= Carl Chassot de Florencourt =

Carl Chassot de Florencourt (January 2, 1756 – June 14, 1790) was a cameralist for the Duke of Brunswick who wrote on topics of mathematics and economics. He was also a naturalist who collected insect specimens.

Chassot was born in Braunschweg to Nicolaus Antonius Florencourt who worked as a forest secretary for the Duke of Brunswick, and his wife Johanna Henriette Sophie (née Roehl). Educated at the Collegium Carolinum (joined in 1775), he studied mathematics at the University of Göttingen from 1777. He then worked on mining and forestry and in 1780 he was a appointed professor of philosophy at the University of Göttingen. He travelled with law student Jakob Georg von Berg through Europe in 1781. In 1783 he was appointed a chamber councillor in the Harz mountains overseeing mining activity. In 1785 he published on mining in the past in Über die Bergwerke der Alten.

He collected beetles from the Göttingen area and a work on entomology was published posthumously in 1796. In this work he described the beetle Coccinella testudo.

His most famous work was on economics where he worked out the mathematics of amortization.

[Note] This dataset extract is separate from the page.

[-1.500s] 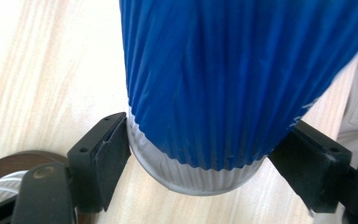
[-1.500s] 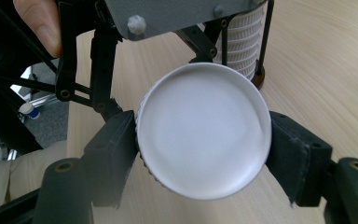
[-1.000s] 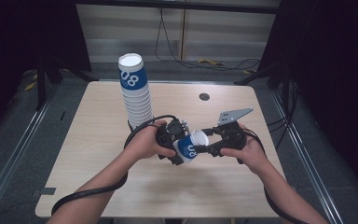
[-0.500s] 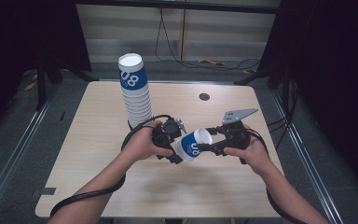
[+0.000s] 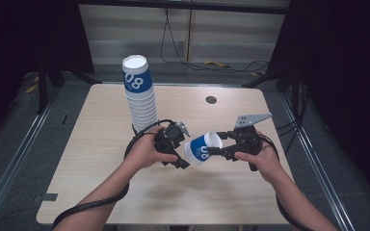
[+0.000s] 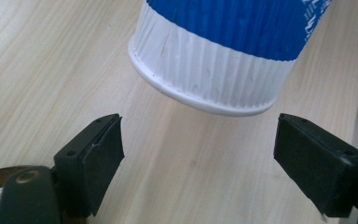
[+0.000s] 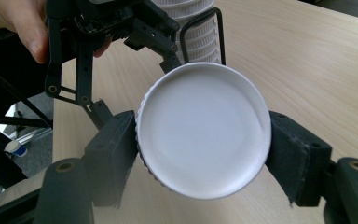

- Abhandlungen aus der juristischen und politischen Rechenkunst, nebst einer Vorrede Herrn Hofrath Kästners. (1781)
- Herrn Carl Chassot de Forencourt Herzogl. Braunschweig. Bergrath Correspondent der K. Soc. d. W. zu Göttingen, … über die Bergwerke der Alten. (1785)
- Verzeichniß der Insekten Göttingischer Gegend vom seeligen Cammerrath von Florencout Blankenburg. In: Friedrich Albrecht Anton Meyer (Hrsg.): Zoologisches Archiv. Teil 1, Dyckische Buchhandlung, Leipzig 1796, S. 197–244.